Christabella
Partir, c'est mourir un peu,
C'est mourir à ce que l'on aime :
On laisse un peu de soi-même
En toute heure et dans tout lieu.
C'est toujours le deuil d'un vu,
Le dernier vers d'un poème ;
Partir, c'est mourir un peu.
Et l'on part, et c'est un jeu,
Et jusqu'à l'adieu suprême
C'est son âme que l'on sème,
Que l'on sème à chaque adieu...
Partir, c'est mourir un peu.
C'est mourir à ce que l'on aime :
On laisse un peu de soi-même
En toute heure et dans tout lieu.
C'est toujours le deuil d'un vu,
Le dernier vers d'un poème ;
Partir, c'est mourir un peu.
Et l'on part, et c'est un jeu,
Et jusqu'à l'adieu suprême
C'est son âme que l'on sème,
Que l'on sème à chaque adieu...
Partir, c'est mourir un peu.
- Edmont Haraucourt
Le Wallerand en colère, vraiment en colère, c'était quelque chose à voir. Bella l'avait déjà vu énervé, mais pas dans un tel état. Et elle même se sentait quelque part... trahie. Car si elle était venue pour Wallerand, l'idée de départ lui avait été soufflée par Alvira.

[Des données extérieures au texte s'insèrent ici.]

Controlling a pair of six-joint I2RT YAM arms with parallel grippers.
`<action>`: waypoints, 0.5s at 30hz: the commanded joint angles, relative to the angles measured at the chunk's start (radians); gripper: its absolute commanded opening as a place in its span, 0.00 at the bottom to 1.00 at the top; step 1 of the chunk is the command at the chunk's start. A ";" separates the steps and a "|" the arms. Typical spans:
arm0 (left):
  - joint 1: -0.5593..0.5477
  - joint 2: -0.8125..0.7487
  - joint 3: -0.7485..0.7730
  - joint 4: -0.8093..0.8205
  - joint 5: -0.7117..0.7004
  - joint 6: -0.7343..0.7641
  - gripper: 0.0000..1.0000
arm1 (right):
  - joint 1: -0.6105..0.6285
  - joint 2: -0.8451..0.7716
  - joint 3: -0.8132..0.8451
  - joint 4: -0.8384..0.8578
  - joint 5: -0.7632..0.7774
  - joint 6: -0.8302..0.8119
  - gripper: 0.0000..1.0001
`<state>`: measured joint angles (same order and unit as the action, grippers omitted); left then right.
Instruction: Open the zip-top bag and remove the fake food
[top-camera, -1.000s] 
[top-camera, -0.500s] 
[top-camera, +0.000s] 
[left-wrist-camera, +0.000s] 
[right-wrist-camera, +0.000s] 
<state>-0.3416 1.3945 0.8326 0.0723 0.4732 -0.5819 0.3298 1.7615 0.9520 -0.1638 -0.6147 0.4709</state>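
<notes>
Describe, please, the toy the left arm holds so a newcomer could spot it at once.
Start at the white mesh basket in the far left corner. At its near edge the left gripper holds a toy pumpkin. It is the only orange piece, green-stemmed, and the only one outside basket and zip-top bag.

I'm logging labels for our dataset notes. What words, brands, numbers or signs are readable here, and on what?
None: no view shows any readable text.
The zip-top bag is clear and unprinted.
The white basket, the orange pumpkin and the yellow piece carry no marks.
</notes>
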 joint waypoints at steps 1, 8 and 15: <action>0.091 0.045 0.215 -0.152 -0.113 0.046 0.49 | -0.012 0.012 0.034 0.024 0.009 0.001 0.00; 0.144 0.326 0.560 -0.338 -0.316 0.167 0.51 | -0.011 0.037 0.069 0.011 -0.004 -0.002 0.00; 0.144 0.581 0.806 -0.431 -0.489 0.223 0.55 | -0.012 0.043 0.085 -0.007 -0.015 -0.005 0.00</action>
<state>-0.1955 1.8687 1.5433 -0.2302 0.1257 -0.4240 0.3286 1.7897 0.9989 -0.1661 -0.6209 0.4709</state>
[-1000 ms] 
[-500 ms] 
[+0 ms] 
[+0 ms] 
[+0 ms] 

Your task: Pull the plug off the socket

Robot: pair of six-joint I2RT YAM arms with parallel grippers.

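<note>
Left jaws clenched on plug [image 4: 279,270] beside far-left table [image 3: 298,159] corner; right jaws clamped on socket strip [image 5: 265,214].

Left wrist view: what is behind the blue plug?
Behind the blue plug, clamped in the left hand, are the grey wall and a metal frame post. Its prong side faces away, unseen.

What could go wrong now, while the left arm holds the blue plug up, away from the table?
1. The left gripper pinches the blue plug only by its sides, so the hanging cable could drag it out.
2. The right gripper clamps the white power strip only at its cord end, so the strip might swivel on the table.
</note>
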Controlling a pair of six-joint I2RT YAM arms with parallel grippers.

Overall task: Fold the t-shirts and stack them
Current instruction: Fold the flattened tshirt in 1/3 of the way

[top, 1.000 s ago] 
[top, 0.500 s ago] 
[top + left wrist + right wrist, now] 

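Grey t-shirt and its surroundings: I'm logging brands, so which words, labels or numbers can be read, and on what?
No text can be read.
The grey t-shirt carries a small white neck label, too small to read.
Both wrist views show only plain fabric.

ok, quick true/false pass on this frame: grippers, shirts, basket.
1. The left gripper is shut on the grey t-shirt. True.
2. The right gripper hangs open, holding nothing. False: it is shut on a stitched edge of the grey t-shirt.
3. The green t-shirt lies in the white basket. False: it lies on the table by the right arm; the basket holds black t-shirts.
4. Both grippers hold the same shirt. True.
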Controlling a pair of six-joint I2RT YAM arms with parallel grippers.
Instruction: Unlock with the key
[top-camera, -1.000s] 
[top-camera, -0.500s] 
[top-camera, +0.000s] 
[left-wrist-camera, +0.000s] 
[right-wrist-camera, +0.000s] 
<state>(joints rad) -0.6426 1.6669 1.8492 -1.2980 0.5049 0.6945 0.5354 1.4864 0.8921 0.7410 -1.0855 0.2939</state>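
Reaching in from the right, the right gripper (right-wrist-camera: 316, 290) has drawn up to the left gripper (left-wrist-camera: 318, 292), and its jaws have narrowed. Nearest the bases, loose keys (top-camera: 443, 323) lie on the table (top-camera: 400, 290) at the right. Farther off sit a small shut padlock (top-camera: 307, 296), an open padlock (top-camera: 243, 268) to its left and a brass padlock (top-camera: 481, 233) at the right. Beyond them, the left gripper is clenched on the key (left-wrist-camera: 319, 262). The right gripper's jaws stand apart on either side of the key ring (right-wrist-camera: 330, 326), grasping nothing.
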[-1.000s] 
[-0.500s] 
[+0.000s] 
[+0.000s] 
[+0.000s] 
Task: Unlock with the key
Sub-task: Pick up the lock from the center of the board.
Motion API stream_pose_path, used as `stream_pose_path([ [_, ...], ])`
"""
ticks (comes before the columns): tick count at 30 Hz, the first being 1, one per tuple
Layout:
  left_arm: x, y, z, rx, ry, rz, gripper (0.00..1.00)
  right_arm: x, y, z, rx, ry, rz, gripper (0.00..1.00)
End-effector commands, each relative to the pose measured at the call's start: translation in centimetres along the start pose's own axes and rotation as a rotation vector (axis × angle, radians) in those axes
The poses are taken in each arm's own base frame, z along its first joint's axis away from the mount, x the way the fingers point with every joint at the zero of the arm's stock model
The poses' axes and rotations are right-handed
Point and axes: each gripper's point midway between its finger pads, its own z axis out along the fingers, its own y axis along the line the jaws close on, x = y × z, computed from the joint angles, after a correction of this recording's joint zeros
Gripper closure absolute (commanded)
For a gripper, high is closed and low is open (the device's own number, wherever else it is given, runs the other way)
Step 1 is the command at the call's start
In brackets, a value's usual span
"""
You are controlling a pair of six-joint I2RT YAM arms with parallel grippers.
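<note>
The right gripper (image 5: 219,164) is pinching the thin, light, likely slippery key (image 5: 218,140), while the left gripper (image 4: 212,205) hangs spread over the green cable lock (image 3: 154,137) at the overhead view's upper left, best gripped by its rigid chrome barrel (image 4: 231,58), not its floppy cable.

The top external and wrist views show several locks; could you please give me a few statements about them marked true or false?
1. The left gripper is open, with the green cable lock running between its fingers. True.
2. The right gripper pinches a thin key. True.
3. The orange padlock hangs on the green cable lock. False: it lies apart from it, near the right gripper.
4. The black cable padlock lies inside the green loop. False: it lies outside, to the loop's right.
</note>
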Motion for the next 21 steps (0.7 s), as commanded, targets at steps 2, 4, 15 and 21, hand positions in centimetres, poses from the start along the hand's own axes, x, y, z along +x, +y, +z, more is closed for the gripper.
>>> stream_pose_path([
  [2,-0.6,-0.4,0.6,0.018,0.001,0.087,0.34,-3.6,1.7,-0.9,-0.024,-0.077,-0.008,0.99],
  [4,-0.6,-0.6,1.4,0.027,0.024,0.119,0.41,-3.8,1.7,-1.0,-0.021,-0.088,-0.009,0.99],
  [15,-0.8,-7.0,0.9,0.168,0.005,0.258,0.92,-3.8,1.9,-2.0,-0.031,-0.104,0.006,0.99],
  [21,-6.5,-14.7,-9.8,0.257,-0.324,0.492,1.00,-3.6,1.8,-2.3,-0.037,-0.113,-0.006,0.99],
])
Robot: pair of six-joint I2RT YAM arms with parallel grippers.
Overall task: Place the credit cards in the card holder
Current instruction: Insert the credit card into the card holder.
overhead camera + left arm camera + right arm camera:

Et elle avait quitté son comté, ce qui avait déjà été un déchirement, pour gagner une contrée qui lui était inconnue. De même que ses habitants. D'ailleurs, elle songeait parfois à gourmander Alvira, lui demander un remboursement, car elle ne lui avait jamais dit que la Gascogne nourrissait en son sein de sacrés personnages. On m'aurait donc menti? Remboursez!
Fascinée malgré elle, elle n'écoutait qu'à peine ses paroles pleines de rancoeur et de rage. Bella observait la rougeur de la peau de son visage, la lueur inquiétante de ses yeux, et la petite veine saillante, là, sur sa tempe. Elle apprécia la virtuosité avec laquelle il répliquait, attaquait... Sans répit... Jusqu'à ce que le coup de sang prenne fin. Abruptement.
Fais préparer nos affaires et préviens Archibald. On part.
Quoi? Mais ils n'allaient pas partir d'Arengosse, ils étaient chez eux! A moins qu'il n'abandonne son fief, renonce à sa suzemarraine... Il n'irait pas jusque là quand même... A moins que... Lentement, une idée fit son chemin dans son esprit...
Il revint vers elles, et après un instant où il sembla demander l'aide de Déos, il planta ses ors sombres dans ses jades. Elle soutint son regard grave. Il savait qu'elle le suivrait où qu'il aille, et , subitement, un éclair de compréhension la traversa. Elle savait ce qu'il lui demandait, tacitement. Et elle hocha la tête. Ils n'avaient pas toujours besoin de mots pour se comprendre... Malgré tout, une saleté de noeud coulant lui enserrait la gorge. Partir, et tout abandonner, encore. Partir vers l'inconnu. Partir, loin de ses enfants adoptifs, établis en Armagnac. Partir, quelque part faire le deuil de ce qu'ils avaient entreprit, ou rêvé de faire. Laisser son père, aussi. Partir, c'était arracher ses racines, loin de ce sud qui était sa demeure depuis son enfance. Lorsqu'elle avait quitté l'Armagnac, cela avait été différent, car elle partait à une journée de cheval. Mais la Touraine...
Là bas, c'était comment d'ailleurs?
Bella, je pense qu'on est d'accord ?
Malgré le noeud coulant, Bella avait confiance. Elle serait heureuse où il sera heureux. Et si être heureux signifiait suivre Alvira, ils iraient. Elle avait confiance, et surtout elle l'aimait plus que tout... et elle lui signifia, en serrant ses doigts, doucement. Alea jacta est, les dés étaient jetés, sa décision prise. L'excitation prendrait bientôt le pas, l'excitation du grand départ, de découvrir une autre contrée, ses gens, ses moeurs...
T'es foutue. Tu veux te barrer ? Très bien. Mais si tu crois que tu peux te débarrasser de nous aussi simplement, tu te goures, mais bien. Viens là.
Tandis qu'ils s'étreignirent, Bella souriait, à travers un rideau de larmes. L'émotion était à son comble, Bella avait prit sur elle... Elle attendit que Wallerand relâche Alvira, pour à son tour les serrer tous les deux contre elle. Recherchant quelque part un réconfort, car personne n'imaginait ce qu'elle pouvait ressentir à ce moment précis. L'ambivalence de plusieurs sentiments, la peine du départ, l'excitation de l'aventure, et par dessous tout, un amour incommensurable pour son époux, qui l'avait touché dans l'expression la plus primaire de sa peine.